München – Der Flieger in Richtung Lake Placid hob gestern ohne Annika Drazek ab, aber ob die 22-Jährige darüber froh oder traurig sein sollte, weiß sie nicht mal selber so genau. Rene Spies hat entschieden – die Athleten müssen das so hinnehmen. Der Bob-Bundestrainer wollte seiner besten Anschieberin die Reisestrapazen zum Start in die Olympia-Saison ersparen und lässt sie daher beim Auftakt in Lake Placid sowie danach in Park City und Whistler nicht antreten. Der einfache Grund: „In Pyeongchang benötigen wir sie in Bestform.“
Drazek holte sich das nötige Olympia-Feeling gestern dann halt nicht im Flieger, sondern in Düsseldorf. Vielleicht war es ein Trostpflaster dafür, dass sie nicht in Übersee dabei sein kann: Der BSD entsandte die ehemalige Top-Sprinterin als einzige Vertreterin zur Präsentation der Olympia-Outfits. Annika Drazek machte dort eine gute Figur, na klar. Und sie dürfte in diesen Momenten auf der Bühne des DOSB auch gemerkt haben, dass es durchaus sinnvoll ist, diesem Großereignis alles unterzuordnen.
Der Plan sieht vor, dass Drazek daheim in Gladbeck trainiert, während ihre Pilotin Mariama Jamanka ohne sie in die Saison startet. Spies weiß, dass seine Entscheidung „nicht bei allen Beteiligten gut ankommt“, zumal bei Drazeks Rückkehr zum Heim-Weltcup in Winterberg (8. bis 10. Dezember) eine regelrechte Anschieberinnen-Rotation in Gang gesetzt werden dürfte. Die Bundespolizistin ist die mit Abstand Schnellste. Um das olympische Debakel von Sotschi vergessen zu lassen, ruhen die Hoffnungen vor allem auf ihr. Anja Schneiderheinze schob sie 2016 zu WM-Gold, mit Jamanka wurde sie im Frühjahr am Königssee Vierte. Der Druck, der auf ihr lastet, sei für sie „pure Motivation“, sagt sie: „Man muss nur schauen, dass er einen nicht zerfrisst. Easy going.“
Wie weit man es mit „easy going“ schaffen kann, hat Drazek in den vergangenen drei Wintern bewiesen. Kaum war sie da, galt sie als Sternchen der Branche, jede Pilotin hätte sie gerne auf ihrem Schlitten gehabt. Sie sagt zwar, dass „die Konkurrenz langsam aufholt und auch immer schneller wird“. Sie sagt aber auch: „Ich kann noch besser werden.“ Weil sie im Sommer aufgrund eines Muskelfaserrisses und einer Grippe kürzer treten musste, hat sie nun genug Zeit bekommen. Spies erinnert sich gut an die vergangene Saison, als Drazek – nach dem Rücktritt von Schneiderheinze zunächst ohne feste Pilotin – zum Auftakt ebenfalls aussetzte, dann aber in Topform in den Weltcup-Zirkus einstieg.
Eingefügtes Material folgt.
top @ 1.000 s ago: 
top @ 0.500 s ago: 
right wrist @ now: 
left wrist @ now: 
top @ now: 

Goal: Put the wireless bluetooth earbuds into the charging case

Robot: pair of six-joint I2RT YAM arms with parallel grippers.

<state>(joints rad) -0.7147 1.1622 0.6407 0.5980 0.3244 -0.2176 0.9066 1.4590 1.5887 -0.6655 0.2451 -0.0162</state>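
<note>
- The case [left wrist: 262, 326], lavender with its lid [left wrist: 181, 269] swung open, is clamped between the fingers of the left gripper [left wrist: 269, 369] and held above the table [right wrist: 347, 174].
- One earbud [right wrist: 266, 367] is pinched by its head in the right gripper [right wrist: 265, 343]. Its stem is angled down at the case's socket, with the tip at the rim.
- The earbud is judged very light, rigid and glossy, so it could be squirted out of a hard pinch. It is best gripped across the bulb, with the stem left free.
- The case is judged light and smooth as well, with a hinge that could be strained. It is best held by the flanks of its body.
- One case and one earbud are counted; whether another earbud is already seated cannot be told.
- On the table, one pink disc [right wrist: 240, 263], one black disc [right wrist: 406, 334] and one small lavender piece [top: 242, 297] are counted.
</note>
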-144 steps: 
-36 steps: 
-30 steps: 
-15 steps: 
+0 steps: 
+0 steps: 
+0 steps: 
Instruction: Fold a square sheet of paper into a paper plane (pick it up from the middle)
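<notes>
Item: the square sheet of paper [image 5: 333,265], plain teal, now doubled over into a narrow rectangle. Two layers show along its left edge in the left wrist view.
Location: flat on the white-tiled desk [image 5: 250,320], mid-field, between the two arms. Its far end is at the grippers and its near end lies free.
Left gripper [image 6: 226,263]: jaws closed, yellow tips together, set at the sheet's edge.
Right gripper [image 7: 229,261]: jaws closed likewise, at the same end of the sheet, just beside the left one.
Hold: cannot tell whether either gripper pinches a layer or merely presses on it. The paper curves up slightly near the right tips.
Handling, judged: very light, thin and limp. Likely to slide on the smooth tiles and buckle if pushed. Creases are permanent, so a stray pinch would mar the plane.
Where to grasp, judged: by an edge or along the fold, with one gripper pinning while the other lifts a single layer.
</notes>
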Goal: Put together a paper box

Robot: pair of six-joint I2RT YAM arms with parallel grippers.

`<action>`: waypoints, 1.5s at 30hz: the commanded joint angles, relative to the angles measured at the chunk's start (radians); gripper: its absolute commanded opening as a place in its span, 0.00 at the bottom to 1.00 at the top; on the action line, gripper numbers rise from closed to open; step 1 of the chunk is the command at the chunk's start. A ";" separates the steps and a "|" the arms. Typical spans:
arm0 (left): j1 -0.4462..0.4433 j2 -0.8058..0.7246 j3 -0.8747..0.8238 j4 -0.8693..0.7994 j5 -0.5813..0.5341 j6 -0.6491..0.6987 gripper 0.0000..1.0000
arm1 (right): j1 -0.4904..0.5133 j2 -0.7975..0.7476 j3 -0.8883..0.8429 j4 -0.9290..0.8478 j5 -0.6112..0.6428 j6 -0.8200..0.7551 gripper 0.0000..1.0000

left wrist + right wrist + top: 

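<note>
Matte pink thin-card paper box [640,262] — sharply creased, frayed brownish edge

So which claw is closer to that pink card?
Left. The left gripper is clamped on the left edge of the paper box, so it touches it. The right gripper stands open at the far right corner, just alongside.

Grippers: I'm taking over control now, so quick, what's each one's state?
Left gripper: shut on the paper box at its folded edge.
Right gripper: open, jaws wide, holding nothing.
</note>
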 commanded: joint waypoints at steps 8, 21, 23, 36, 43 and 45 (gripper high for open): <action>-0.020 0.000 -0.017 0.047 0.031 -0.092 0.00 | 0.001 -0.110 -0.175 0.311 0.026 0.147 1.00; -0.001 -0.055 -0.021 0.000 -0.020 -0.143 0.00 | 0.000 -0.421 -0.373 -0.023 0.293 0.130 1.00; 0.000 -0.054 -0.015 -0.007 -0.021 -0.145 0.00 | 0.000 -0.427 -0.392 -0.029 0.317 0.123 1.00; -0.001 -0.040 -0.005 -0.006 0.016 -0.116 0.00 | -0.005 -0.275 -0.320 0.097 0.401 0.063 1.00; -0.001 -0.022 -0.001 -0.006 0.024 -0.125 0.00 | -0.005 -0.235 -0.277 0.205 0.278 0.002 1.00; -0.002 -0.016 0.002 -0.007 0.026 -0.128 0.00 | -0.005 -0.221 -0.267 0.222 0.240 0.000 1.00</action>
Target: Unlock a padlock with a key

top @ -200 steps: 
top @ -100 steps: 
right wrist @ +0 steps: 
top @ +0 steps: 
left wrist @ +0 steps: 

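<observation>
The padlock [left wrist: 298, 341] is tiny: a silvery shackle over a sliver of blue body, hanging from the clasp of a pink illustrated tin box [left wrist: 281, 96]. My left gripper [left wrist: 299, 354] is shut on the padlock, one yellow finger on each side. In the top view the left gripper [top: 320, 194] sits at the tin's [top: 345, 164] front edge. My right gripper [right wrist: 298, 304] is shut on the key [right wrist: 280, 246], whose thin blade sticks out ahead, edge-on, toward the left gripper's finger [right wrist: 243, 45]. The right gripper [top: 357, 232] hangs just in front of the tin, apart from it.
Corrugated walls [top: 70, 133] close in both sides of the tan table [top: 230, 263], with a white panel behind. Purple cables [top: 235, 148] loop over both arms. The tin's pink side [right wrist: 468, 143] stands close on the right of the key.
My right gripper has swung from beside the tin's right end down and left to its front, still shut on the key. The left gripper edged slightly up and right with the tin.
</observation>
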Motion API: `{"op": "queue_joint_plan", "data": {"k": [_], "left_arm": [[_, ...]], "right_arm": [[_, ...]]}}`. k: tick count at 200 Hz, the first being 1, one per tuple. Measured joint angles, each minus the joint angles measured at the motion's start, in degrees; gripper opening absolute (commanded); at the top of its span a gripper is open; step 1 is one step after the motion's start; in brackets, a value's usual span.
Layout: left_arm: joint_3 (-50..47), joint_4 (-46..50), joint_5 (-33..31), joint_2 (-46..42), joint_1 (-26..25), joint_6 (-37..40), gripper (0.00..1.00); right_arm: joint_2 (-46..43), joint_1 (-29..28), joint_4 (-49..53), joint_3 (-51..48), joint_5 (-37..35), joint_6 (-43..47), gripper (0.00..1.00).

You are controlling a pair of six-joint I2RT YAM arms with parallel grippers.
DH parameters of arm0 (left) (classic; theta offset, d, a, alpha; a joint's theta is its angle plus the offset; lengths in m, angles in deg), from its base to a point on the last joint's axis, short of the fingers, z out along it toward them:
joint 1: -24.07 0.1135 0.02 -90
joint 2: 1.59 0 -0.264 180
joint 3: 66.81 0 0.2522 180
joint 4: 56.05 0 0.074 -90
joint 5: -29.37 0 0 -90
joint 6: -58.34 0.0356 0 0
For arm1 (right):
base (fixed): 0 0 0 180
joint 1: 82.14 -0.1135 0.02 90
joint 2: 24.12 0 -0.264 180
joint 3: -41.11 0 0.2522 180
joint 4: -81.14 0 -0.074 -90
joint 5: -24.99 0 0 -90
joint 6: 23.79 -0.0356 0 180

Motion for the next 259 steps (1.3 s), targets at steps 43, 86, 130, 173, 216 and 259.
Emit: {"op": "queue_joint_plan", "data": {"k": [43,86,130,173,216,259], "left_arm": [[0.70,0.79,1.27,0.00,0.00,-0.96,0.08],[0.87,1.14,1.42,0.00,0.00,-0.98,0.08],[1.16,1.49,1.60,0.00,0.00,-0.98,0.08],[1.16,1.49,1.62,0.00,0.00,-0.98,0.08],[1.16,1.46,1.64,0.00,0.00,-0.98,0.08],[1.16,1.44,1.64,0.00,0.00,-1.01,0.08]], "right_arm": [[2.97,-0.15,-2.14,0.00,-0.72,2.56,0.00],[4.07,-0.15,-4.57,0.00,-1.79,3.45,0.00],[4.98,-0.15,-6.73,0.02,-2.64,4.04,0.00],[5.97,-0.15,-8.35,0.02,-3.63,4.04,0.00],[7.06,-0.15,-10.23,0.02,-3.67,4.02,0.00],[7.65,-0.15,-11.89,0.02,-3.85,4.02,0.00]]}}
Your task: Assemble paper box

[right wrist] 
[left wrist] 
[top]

Die Gladbeckerin nimmt es, wie es kommt. Am liebsten würde sie in Pyeongchang mit Jamanka starten („wir sind ein Team“), sollte sie aber am Ende auf den Schlitten von Stephanie Schneider oder Anna Köhler gesetzt werden, „ist das auch okay“. Anders als bei den Männern macht der Bundestrainer bei den Frauen von seiner Entscheidungshoheit Gebrauch und tauscht Teams auch kurzfristig durch. Drazek sagt: „Ich muss flexibel sein, ich kenne es ja nicht anders.“
Man hält beim BSD große Stücke auf die sympathische Athletin. So große, dass man ihr schon bei ihrem Wechsel von der Tartanbahn in den Eiskanal gesagt hat, dass sie am besten selbst Pilotin werden solle. Im Sommer hat Drazek es versucht, neun „echt krasse Fahrten“ hat sie im Monobob hinter sich gebracht. Es hat Spaß gemacht, das schon, aber: „Es ist auch eine Wahnsinns-Verantwortung.“
Die nächsten Tests an den Lenkseilen sind freilich erst für nach den Spielen geplant. Drazek sagt: „Ich werde es versuchen, aber ich kann nichts versprechen.“ Klappt es nicht, bleibt sie Anschieberin. Klappt es doch, dürfte sie Weltcups in Übersee in Zukunft nicht mehr verpassen.